Título: O brasileiro recordista na Antártida
Autor: Balazina, Afra
Fonte: O Estado de São Paulo, 03/07/2011, Vida, p. A26

Técnico do Inpe participou de 20 expedições, viveu na base momentos dramáticos, como um enfarte, e detectou mudanças ambientais

Armando Hadano, de 53 anos, é o brasileiro que mais tempo passou na base brasileira de pesquisas na Antártida, na estação chamada de Comandante Ferraz. E também o que vivenciou uma das situações mais críticas no local: teve um ataque cardíaco na última vez em que esteve na base.

O técnico em eletrônica do Instituto Nacional de Pesquisas Espaciais (Inpe) estava na primeira expedição oficial que o País fez ao continente gelado no verão de 1982 e 1983, com o navio oceanográfico Barão de Tefé. Nesta época, o Brasil ainda não tinha uma estação no local.

Desde então, ele esteve 20 vezes na região, várias delas no inverno, e passou muitos aniversários na base - sempre com direito a bolo e festa.

Ao longo das visitas, em que participava de pesquisas sobre os fenômenos naturais ligados à ionosfera - camada da atmosfera por onde circulam as chamadas ondas de rádio de baixa frequência -, Hadano foi testemunha das mudanças ambientais na Baía do Almirantado, na Ilha Rei George, onde fica a estação, bem como das melhorias de infraestrutura na base brasileira.

Ele notou, por exemplo, que a quantidade de gelo diminuiu. "Em alguns lugares a gente chegava a encostar no gelo, mas hoje não o vemos mais", diz. Também percebeu uma redução grande no número de pinguins.

Na base, observava diferentes espécies - foca, baleia, elefante-marinho e muitas aves. Fez belas imagens (como as que ilustram esta página), mas nunca presenciou acidente com animais. "Seguíamos normas de segurança. Não podíamos ir para longe da estação e marcávamos num quadro o horário de saída e o possível horário de retorno."

Em seu primeiro inverno na base, a comunicação com a família era feita via rádio, e outra pessoa intermediava a conversa - não havia muita privacidade. "Podia mandar, no máximo, um beijinho", brinca. Hoje, as instalações são mais confortáveis. "Há acesso à internet banda larga e existe um telefone fixo com um número do Rio para onde as pessoas podem ligar. É quase como se estivéssemos no Brasil."

Ele não tem reclamações da alimentação, que era o mais próximo possível da comida brasileira, mas ressalta que era "raro ter frutas, legumes e verduras".

Grande susto. Para integrar as equipes brasileiras na Antártida é preciso se submeter a uma bateria de exames médicos bastante rigorosos. O objetivo, destaca a Marinha, é "evitar que essas pessoas (...) sejam portadoras de problemas de saúde que possam significar risco para suas vidas".

Hadano realizou os exames. Mesmo assim, sofreu um enfarte em novembro de 2008, quando estava na base. Apesar do susto, ele acredita ter enfartado "na hora certa e no local certo", pois tudo conspirou para que "fosse resgatado imediatamente".

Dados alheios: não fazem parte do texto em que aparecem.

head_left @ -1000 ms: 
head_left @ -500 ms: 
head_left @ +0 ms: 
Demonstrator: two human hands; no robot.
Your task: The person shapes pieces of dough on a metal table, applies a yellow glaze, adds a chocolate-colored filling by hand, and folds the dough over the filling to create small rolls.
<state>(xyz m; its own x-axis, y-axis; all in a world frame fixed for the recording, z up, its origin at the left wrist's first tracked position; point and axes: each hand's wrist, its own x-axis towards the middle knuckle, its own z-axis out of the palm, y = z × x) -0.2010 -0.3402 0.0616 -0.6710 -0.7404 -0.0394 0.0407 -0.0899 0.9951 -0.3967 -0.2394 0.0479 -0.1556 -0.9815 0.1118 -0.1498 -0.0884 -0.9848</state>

Hadano passou mal pela primeira vez durante o deslocamento diário, de cerca de 400 metros, que fazia da estação até um módulo de pesquisas. "Senti um certo desconforto físico, cansaço, falta de ar e um pouco de dor no tórax. Eu me sentava nas pedras por alguns minutos e tudo voltava ao normal", lembra. No dia seguinte, a estação receberia a visita do navio Ary Rongel e um helicóptero traria o almirante da Comissão Interministerial para os Recursos do Mar.

"No outro dia senti o mesmo desconforto e, mesmo descansando, não passava. Falei com a médica da estação, que pelos primeiros exames desconfiou de enfarte. Como a base não possuía o kit para exames de sangue que detecta a enzima que sinaliza o enfarte, ela solicitou que eu fosse levado para a base chilena", diz. Felizmente, havia o helicóptero para levá-lo até lá.

Após os exames, Hadano foi transferido rapidamente para o Chile. "No mesmo dia, um avião da Força Aérea Brasileira (FAB) estava na base chilena, e fui levado para o Hospital Naval em Punta Arenas, onde foram realizados exames e procedimentos médicos." Ficou uma semana no hospital. A Marinha deslocou uma cardiologista do Brasil para Punta Arenas, que o acompanhou na volta para o Rio. Já no País, foi feita uma angioplastia e uma ponte de safena. Apesar do susto, ele garante que faria tudo de novo. "Valeu a pena."

A situação mais difícil para ele, porém, envolveu outra pessoa. Um colega sofreu uma queda num morro e chegou a ficar em coma. Mas a história também não teve fim trágico - o homem sobreviveu, se recuperou e voltou para a base em outra ocasião.